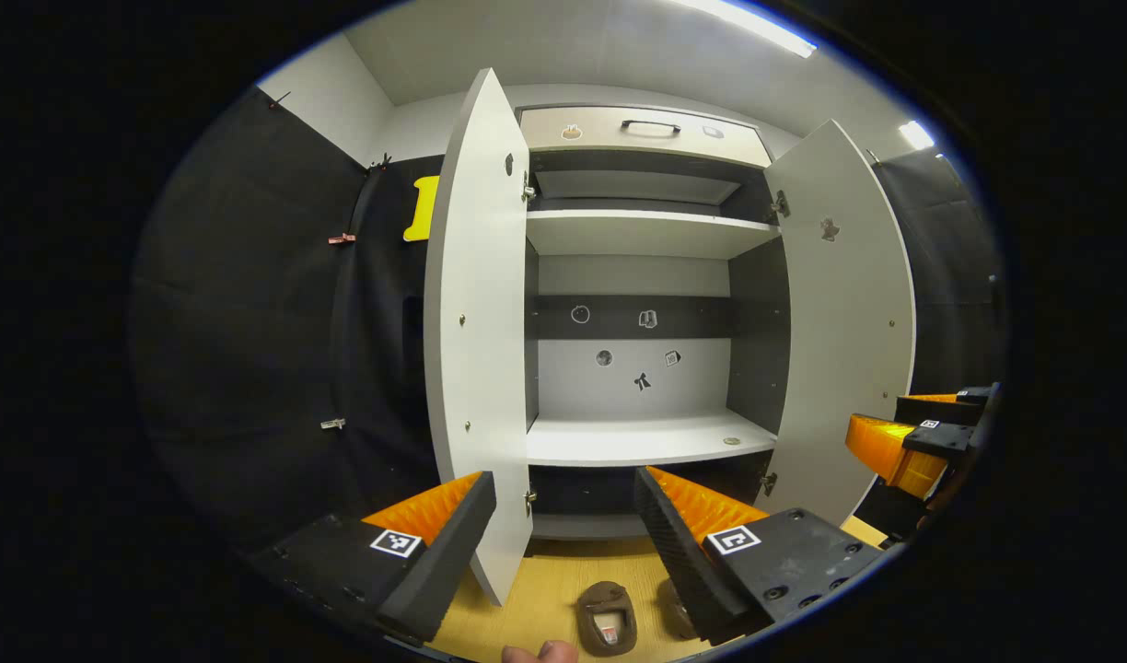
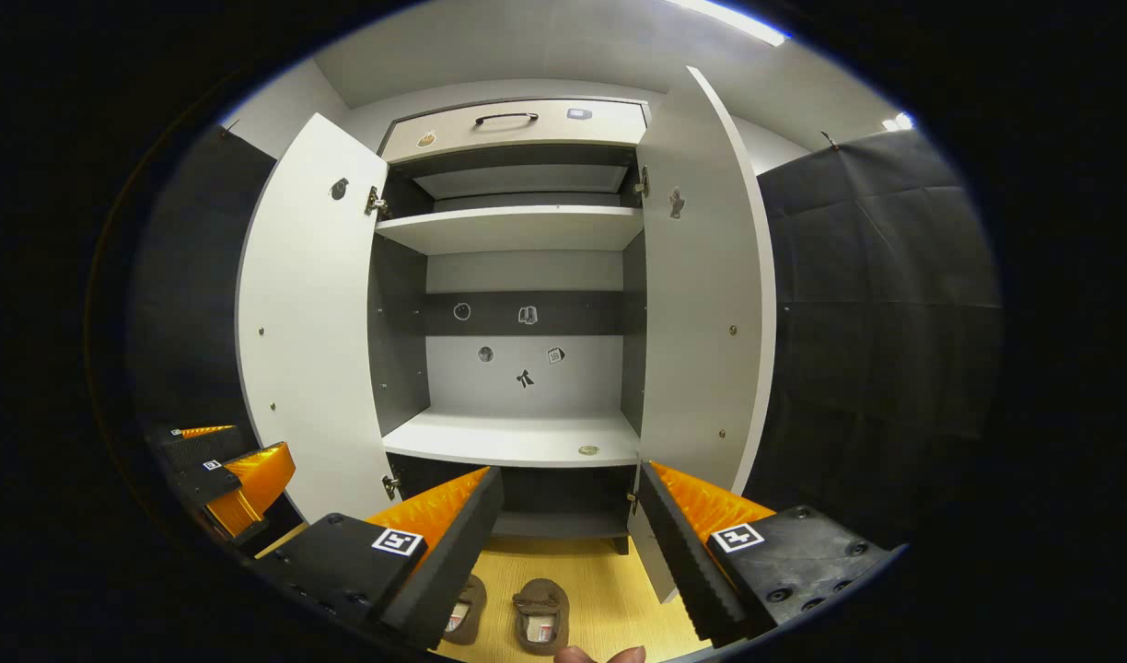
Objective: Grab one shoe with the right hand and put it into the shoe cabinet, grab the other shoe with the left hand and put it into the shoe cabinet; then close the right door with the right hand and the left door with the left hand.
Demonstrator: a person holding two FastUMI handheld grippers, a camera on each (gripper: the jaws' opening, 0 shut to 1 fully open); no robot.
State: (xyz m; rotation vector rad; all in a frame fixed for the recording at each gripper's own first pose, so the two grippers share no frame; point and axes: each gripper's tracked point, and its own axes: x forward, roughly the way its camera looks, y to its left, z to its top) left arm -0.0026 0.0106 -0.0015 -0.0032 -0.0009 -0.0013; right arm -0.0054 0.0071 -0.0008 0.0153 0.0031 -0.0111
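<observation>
Shoe cabinet (image 2: pixel 517 433) w/ both doors open; a small round item (image 2: pixel 588 450) on its shelf. Two brown shoes (image 2: pixel 540 617) on floor at 6 o'clock. Left gripper (image 1: pixel 563 543) and right gripper (image 2: pixel 573 543): fingers released, holding nothing.

Two brown shoes, one (image 2: pixel 540 615) beside the other (image 2: pixel 462 615), lie on the floor before one cabinet (image 2: pixel 517 276) with two open doors, left (image 2: pixel 310 322) and right (image 2: pixel 697 304), one drawer (image 2: pixel 517 124), and two grippers, left (image 1: pixel 563 543) and right (image 2: pixel 568 543).
</observation>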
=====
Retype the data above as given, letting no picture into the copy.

Objective: Grab one shoe with the right hand and put it into the shoe cabinet, grab the other shoe with the left hand and put it into the shoe cabinet; then close the right door with the right hand and the left door with the left hand.
Demonstrator: a person holding two FastUMI handheld grippers, a camera on each (gripper: the jaws' opening, 0 shut to 1 fully open); no robot.
State: (xyz m; rotation vector rad; all in a frame fixed for the recording at each gripper's own first pose, so the two grippers share no frame; point and axes: each gripper's tracked point, and its own axes: x forward, roughly the way its camera looks, y to its left, z to its top) left arm -0.0026 0.0106 -0.0015 -0.0032 -0.0009 -0.0013; right arm -0.0054 0.0071 -0.0008 0.0153 0.0031 -0.0111
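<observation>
Shoe cabinet (image 2: pixel 517 433) w/ both doors open; a small round item (image 2: pixel 588 450) on its shelf. Two brown shoes (image 2: pixel 540 617) on floor at 6 o'clock. Left gripper (image 1: pixel 563 543) and right gripper (image 2: pixel 573 543): fingers released, holding nothing.

Two brown shoes, one (image 2: pixel 540 615) beside the other (image 2: pixel 462 615), lie on the floor before one cabinet (image 2: pixel 517 276) with two open doors, left (image 2: pixel 310 322) and right (image 2: pixel 697 304), one drawer (image 2: pixel 517 124), and two grippers, left (image 1: pixel 563 543) and right (image 2: pixel 568 543).
</observation>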

Nothing further is needed to complete the exercise.